INSTRUCTIONS TO FOLLOW:
Images excepted, the data below must be repeated exactly.

▶

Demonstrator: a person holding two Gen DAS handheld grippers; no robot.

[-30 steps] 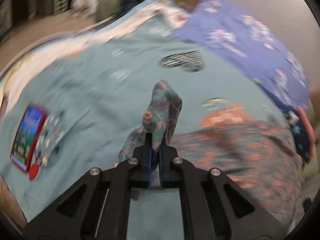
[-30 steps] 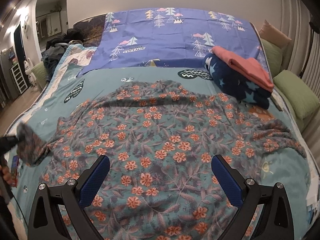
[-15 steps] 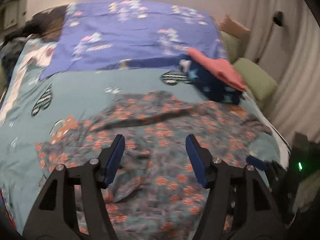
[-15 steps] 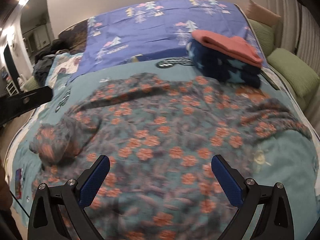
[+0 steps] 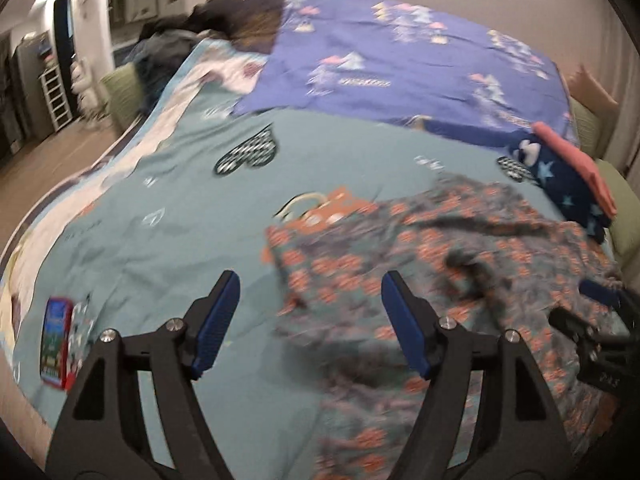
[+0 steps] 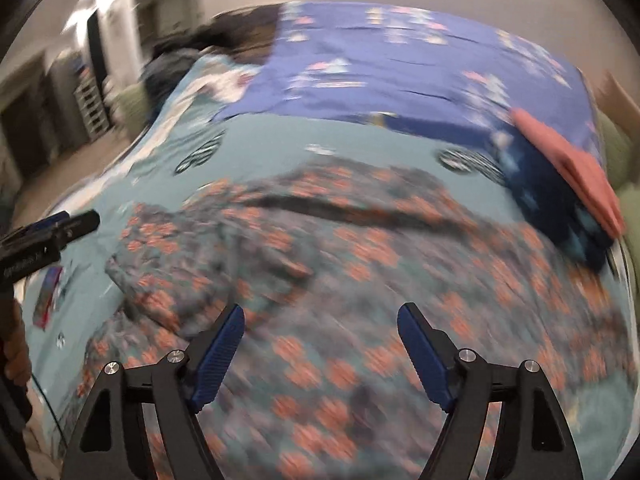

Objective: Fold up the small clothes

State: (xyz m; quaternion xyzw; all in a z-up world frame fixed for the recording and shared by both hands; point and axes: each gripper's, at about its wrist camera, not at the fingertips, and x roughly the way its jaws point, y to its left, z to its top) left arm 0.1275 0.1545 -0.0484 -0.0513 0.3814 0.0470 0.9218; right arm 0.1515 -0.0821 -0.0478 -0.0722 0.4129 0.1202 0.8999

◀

SOLUTION TO THE PROBLEM:
Demonstrator: a person holding two Gen DAS handheld grippers; no robot.

[-30 steps] 
[-30 steps] 
[-15 steps] 
[-15 steps] 
[+0 steps] 
[+0 steps] 

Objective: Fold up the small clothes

State: (xyz m; quaternion xyzw; all in a z-up world frame fixed for the recording and shared by both hands; point and axes: each gripper's, at about its wrist camera, not at the fingertips, and x roughly the way its jaws point, y to its left, z to its top) left arm 0.1275 0.1545 -0.0484 -0.0513 0.3814 0.0470 0.9218; right arm 0.1515 -0.0821 -0.0478 -0.0722 0.4129 0.1202 0.8999

Nothing else is required for this exercise.